Between 2021 and 2023, half of the supposed Xanax the centre tested contained other unexpected active ingredients, and two to four per cent tested positive for traces of fentanyl. 

Whether this is widespread, Matthews says, is unclear given the unpredictable drug supply. 

Followed by a private investigator

In 2023, Nystrom reached out to the Vancouver police after Beth confided she’d been using Xanax. 

The authorities said they needed detailed information, including the names of the people involved, but Nystrom didn’t have it — and Beth wasn’t willing to come forward. 

She wasn’t prepared to stop using drugs at that point, either.

So Nystrom borrowed $1,000 from her employer and hired a private investigator to follow Jay for one night that August, after Beth had purchased pot.

They took photographs of the car he was driving, and the licence plate — which Nystrom handed over to police.

Police told her they looked up the car’s owner and knocked on his door. They said it was a Caucasian man, clearly not Jay, and he refused to answer the door. 

A hypodermic needle on the wet ground.
A discarded needle lies in a puddle at Richards Street and Georgia Street in Vancouver. Illicit drugs remain the leading cause of accidental death for people under 19 in B.C. (Rafferty Baker/CBC)

“And because he refused to answer the door, they can’t oblige him to talk. And that’s as far as they went,” she said. 

A police spokesperson confirmed they had opened an investigation and identified the registered owner of that car. They also investigated anyone else who may have had access to it. 

Because the information was limited, they weren’t able to identify Beth’s dealer.

“It broke my heart,” Nystrom said.

Fast, at UBC, says communication is key to addressing drug use.

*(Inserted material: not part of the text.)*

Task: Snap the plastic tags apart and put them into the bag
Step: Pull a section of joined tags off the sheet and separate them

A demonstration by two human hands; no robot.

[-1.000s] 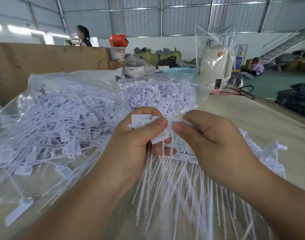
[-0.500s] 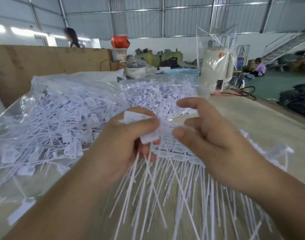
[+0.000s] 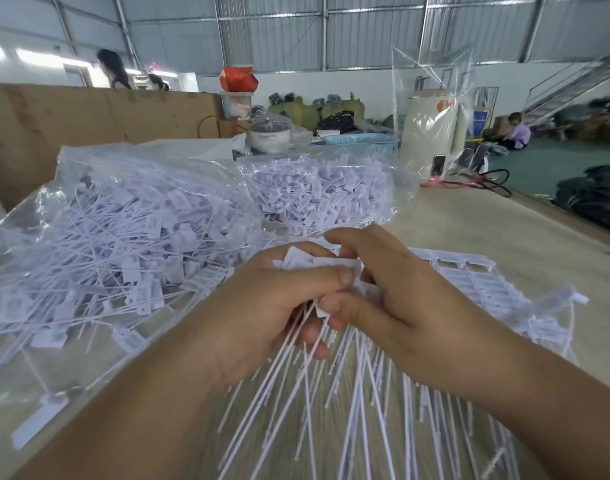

“The best thing that we can do as parents and educators is pull this out of the shadows, not by hiring a private investigator necessarily … but by talking to our kids, by opening up frank, honest, non-judgmental conversations about substance use,” she said.

Since she reported Jay to the police, Nystrom said she has seen a fundamental shift in her daughter’s drug use. 

Beth is now focusing on her sobriety and has started a new part-time job while finishing high school.

Nystrom says she feels let down by what she sees as police inaction.

“I would have liked to have seen a proper investigation with little gas underneath it because these are the most vulnerable people in the Lower Mainland,” she said.

“We talk about, you know, people down on the Downtown Lower East Side being the most vulnerable. Well, our 13-year olds and our 14-year olds are our most vulnerable because they will end up there.”